What needs to be done: Your answer must be an exact copy of the data below.

Data section:

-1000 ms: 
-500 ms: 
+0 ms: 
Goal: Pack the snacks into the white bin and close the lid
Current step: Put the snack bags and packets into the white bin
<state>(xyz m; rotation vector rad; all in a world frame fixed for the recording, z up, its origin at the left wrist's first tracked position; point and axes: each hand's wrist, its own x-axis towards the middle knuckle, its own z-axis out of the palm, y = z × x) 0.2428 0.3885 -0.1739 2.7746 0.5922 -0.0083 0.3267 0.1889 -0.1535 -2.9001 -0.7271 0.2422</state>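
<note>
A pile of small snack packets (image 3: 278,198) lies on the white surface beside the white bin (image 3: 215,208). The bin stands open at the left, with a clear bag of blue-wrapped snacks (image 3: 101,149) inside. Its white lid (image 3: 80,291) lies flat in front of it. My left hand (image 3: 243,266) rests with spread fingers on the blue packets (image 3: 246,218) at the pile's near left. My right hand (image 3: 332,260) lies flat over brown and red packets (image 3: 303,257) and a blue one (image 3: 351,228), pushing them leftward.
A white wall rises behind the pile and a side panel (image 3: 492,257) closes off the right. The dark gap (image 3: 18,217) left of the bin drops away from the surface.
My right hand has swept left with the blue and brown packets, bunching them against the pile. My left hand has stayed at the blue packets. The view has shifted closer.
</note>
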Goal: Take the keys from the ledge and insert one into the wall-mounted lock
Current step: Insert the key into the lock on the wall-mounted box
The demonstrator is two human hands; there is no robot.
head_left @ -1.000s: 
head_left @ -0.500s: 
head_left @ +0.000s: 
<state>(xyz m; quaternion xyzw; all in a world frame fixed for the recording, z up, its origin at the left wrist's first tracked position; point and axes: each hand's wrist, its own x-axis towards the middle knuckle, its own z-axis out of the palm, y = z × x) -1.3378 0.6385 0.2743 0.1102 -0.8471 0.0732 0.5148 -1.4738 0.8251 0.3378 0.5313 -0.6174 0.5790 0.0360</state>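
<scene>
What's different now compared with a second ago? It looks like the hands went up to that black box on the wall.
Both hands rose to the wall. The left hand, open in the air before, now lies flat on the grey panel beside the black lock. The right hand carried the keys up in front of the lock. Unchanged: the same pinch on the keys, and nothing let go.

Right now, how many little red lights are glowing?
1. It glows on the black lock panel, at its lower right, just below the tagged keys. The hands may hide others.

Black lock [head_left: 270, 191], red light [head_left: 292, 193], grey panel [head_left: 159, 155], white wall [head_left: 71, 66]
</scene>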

Solution to this exercise:
-1000 ms: 
-500 ms: 
+0 ms: 
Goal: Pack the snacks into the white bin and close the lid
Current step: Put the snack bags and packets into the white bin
<state>(xyz m; rotation vector rad; all in a world frame fixed for the recording, z up, its origin at the left wrist's first tracked position; point and axes: each hand's wrist, its own x-axis towards the middle knuckle, its own z-axis out of the palm, y = z × x) 0.2428 0.3885 -0.1739 2.7746 0.5922 -0.0083 0.3267 0.1889 -0.1535 -2.9001 -0.7271 0.2422</state>
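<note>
A pile of small snack packets (image 3: 278,198) lies on the white surface beside the white bin (image 3: 215,208). The bin stands open at the left, with a clear bag of blue-wrapped snacks (image 3: 101,149) inside. Its white lid (image 3: 80,291) lies flat in front of it. My left hand (image 3: 243,266) rests with spread fingers on the blue packets (image 3: 246,218) at the pile's near left. My right hand (image 3: 332,260) lies flat over brown and red packets (image 3: 303,257) and a blue one (image 3: 351,228), pushing them leftward.
A white wall rises behind the pile and a side panel (image 3: 492,257) closes off the right. The dark gap (image 3: 18,217) left of the bin drops away from the surface.
My right hand has swept left with the blue and brown packets, bunching them against the pile. My left hand has stayed at the blue packets. The view has shifted closer.
</note>
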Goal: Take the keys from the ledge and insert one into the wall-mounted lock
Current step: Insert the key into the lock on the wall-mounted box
The demonstrator is two human hands; there is no robot.
head_left @ -1.000s: 
head_left @ -0.500s: 
head_left @ +0.000s: 
<state>(xyz m; quaternion xyzw; all in a world frame fixed for the recording, z up, its origin at the left wrist's first tracked position; point and axes: each hand's wrist, its own x-axis towards the middle knuckle, its own z-axis out of the palm, y = z × x) -1.3378 0.6385 0.2743 0.1102 -0.8471 0.0732 0.5148 -1.4738 0.8251 0.3378 0.5313 -0.6174 0.5790 0.0360</state>
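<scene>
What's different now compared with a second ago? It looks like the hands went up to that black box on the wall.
Both hands rose to the wall. The left hand, open in the air before, now lies flat on the grey panel beside the black lock. The right hand carried the keys up in front of the lock. Unchanged: the same pinch on the keys, and nothing let go.

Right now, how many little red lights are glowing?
1. It glows on the black lock panel, at its lower right, just below the tagged keys. The hands may hide others.

Black lock [head_left: 270, 191], red light [head_left: 292, 193], grey panel [head_left: 159, 155], white wall [head_left: 71, 66]
</scene>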

That brings the answer to completion.